Reproduce the records below exactly, but only between the lines holding "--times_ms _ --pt" and "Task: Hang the", inclusive.
************
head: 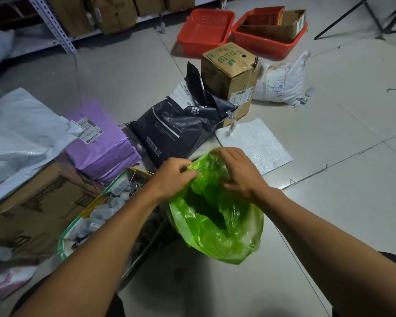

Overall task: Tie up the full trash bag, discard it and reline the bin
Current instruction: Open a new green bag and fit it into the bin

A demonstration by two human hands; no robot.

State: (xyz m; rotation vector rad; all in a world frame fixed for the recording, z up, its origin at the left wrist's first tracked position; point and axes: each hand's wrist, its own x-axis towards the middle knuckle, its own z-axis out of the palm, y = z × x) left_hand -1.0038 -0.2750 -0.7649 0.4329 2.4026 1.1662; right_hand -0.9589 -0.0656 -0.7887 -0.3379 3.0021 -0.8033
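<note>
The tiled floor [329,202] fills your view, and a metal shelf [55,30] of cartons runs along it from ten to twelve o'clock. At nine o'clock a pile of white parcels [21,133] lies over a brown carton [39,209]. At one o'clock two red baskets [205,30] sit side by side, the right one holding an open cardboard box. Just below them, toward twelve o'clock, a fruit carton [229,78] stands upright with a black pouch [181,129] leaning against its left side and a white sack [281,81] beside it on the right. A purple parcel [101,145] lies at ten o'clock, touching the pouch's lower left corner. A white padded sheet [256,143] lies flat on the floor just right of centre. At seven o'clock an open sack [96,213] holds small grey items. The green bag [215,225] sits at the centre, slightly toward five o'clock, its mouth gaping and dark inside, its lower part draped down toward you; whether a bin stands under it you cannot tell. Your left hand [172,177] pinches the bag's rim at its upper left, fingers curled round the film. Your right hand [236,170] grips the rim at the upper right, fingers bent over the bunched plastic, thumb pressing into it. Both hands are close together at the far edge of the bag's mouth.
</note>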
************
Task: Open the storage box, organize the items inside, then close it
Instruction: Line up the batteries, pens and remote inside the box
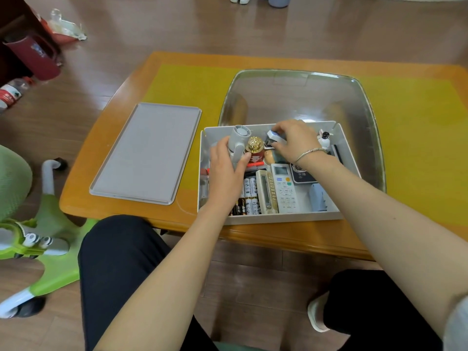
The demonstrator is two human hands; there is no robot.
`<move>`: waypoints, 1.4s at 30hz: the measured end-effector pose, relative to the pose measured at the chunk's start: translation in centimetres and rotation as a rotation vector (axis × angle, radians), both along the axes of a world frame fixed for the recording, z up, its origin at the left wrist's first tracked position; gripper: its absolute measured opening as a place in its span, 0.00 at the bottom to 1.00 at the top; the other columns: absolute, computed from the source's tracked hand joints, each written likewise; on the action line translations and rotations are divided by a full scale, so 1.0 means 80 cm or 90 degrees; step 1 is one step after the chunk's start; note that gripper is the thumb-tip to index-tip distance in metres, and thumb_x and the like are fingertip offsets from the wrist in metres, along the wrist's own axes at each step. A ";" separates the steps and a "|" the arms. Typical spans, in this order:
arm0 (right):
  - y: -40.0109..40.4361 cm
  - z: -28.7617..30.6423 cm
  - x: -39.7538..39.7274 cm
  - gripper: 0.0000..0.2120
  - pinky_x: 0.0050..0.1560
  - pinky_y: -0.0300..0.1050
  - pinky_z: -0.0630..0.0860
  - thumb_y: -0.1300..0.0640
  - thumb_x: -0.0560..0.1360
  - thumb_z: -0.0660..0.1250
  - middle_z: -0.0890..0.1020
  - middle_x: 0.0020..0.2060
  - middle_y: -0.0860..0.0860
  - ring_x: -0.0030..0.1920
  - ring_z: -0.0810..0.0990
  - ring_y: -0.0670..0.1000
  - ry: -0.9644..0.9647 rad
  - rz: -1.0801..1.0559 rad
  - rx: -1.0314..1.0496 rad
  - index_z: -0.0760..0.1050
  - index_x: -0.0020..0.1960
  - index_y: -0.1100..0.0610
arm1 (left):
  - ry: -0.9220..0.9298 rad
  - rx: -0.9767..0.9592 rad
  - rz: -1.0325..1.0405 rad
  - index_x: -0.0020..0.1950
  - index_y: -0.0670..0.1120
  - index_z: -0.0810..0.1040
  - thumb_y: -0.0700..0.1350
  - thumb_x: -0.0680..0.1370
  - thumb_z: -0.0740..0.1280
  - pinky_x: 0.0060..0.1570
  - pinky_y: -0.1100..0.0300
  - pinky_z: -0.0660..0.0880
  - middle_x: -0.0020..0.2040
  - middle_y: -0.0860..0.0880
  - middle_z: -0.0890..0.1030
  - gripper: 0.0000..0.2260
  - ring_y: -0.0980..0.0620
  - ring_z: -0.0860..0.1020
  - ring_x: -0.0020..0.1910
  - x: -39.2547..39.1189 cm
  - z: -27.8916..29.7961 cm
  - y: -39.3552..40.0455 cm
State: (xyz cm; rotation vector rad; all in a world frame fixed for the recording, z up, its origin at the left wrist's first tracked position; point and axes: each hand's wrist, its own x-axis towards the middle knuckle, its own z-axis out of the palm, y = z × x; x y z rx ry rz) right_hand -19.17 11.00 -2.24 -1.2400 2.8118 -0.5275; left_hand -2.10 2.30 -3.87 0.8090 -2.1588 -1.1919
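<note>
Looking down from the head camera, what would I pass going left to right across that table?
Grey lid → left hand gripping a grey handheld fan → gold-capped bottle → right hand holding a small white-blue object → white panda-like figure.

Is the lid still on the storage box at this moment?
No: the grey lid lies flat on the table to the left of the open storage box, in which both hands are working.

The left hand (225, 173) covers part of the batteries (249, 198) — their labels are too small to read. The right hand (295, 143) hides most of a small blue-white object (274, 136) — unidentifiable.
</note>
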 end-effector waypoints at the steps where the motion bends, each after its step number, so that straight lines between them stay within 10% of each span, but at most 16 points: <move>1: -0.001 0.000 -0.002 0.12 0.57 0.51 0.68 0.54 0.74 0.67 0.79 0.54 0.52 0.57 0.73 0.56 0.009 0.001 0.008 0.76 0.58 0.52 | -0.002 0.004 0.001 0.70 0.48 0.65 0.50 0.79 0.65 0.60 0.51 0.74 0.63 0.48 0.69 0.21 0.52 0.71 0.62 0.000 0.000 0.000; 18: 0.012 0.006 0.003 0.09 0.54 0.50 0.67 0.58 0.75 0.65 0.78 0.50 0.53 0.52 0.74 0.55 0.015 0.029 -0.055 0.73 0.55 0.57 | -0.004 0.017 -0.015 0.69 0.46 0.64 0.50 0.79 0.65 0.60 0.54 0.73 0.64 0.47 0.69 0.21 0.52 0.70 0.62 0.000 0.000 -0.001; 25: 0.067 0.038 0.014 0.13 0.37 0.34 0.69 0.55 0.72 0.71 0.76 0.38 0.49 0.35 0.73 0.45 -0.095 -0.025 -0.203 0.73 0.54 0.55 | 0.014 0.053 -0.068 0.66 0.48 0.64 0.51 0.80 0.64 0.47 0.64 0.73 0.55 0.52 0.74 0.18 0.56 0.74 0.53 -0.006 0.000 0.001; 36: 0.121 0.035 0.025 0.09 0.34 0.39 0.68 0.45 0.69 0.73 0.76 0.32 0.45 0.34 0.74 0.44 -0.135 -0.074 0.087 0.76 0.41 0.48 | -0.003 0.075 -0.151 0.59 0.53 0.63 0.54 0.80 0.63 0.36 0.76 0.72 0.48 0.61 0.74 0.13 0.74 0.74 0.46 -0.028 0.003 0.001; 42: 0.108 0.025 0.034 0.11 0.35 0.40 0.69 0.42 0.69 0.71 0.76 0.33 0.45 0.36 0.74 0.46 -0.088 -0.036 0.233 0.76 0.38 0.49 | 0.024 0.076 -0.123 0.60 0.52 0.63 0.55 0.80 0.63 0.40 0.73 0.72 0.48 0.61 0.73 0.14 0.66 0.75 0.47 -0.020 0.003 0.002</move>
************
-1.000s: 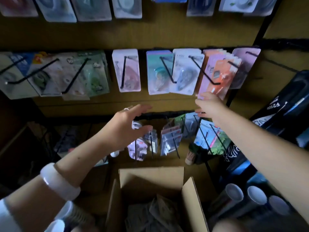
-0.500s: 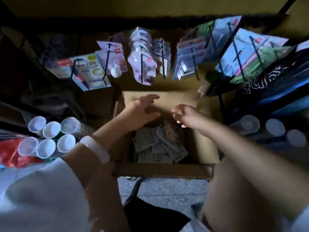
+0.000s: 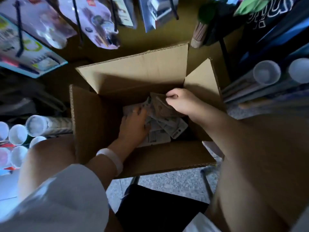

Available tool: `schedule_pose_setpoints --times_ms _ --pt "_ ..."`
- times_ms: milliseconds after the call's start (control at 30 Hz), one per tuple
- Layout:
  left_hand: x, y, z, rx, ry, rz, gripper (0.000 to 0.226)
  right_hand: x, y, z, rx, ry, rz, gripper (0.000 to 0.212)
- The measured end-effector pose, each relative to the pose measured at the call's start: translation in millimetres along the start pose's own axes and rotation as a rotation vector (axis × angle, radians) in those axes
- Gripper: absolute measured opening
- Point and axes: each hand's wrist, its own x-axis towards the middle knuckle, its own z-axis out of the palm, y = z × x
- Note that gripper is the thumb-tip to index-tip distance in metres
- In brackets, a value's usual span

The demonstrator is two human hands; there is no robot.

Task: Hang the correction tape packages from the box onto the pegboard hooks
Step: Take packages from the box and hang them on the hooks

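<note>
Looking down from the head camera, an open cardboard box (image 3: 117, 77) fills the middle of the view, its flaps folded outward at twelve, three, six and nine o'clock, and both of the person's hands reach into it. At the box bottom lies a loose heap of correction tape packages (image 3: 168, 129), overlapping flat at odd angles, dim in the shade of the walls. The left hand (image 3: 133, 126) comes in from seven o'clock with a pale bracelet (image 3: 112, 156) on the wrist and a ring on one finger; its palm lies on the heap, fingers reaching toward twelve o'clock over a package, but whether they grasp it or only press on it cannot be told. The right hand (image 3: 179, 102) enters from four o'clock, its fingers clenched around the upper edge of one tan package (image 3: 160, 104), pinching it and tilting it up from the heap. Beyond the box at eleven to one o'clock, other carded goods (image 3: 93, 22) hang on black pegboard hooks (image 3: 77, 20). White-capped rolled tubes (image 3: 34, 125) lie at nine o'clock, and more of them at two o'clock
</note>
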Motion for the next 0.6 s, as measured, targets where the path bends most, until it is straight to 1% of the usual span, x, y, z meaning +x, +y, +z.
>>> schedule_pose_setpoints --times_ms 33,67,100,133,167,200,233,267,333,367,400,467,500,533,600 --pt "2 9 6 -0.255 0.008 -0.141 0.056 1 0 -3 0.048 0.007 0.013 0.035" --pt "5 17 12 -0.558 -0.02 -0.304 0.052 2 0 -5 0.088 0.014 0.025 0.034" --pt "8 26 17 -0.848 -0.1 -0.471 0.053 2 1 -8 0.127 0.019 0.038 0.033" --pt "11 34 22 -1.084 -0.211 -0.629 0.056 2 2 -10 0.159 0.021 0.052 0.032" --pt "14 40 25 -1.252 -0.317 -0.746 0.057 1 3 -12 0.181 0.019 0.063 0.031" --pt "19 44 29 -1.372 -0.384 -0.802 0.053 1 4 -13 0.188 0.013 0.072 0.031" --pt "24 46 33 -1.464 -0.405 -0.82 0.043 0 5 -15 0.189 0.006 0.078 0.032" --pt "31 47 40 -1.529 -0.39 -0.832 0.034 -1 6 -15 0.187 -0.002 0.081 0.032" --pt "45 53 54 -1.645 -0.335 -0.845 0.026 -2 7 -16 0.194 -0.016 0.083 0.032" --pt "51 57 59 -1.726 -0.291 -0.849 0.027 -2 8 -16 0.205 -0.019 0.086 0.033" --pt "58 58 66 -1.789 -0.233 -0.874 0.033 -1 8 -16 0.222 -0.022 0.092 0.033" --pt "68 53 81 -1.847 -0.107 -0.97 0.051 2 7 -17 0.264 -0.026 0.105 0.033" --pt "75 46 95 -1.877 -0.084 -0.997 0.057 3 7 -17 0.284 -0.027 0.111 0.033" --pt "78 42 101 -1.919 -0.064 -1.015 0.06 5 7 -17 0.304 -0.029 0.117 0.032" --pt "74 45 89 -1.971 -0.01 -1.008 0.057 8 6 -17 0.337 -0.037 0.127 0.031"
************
■ EXERCISE RESPONSE ■
Available tool: `schedule_pose_setpoints --times_ms _ --pt "_ ..."`
- times_ms: milliseconds after the call's start (control at 30 Hz), one per tuple
- Layout:
  left_hand: x, y, z, rx, ry, rz, gripper (0.000 to 0.226)
  right_hand: x, y, z, rx, ry, rz, gripper (0.000 to 0.212)
- The measured end-effector pose, each relative to the pose measured at the call's start: translation in millimetres along the start pose's own axes and rotation as a rotation vector (axis × angle, radians) in those axes
- Gripper: absolute measured opening
- Point and axes: each hand's wrist, its own x-axis towards the middle knuckle, its own z-axis out of the palm, y = z × x
- Note that gripper is the thumb-tip to index-tip distance in metres
- In brackets, a value's usual span

The demonstrator is two human hands; there is no robot.

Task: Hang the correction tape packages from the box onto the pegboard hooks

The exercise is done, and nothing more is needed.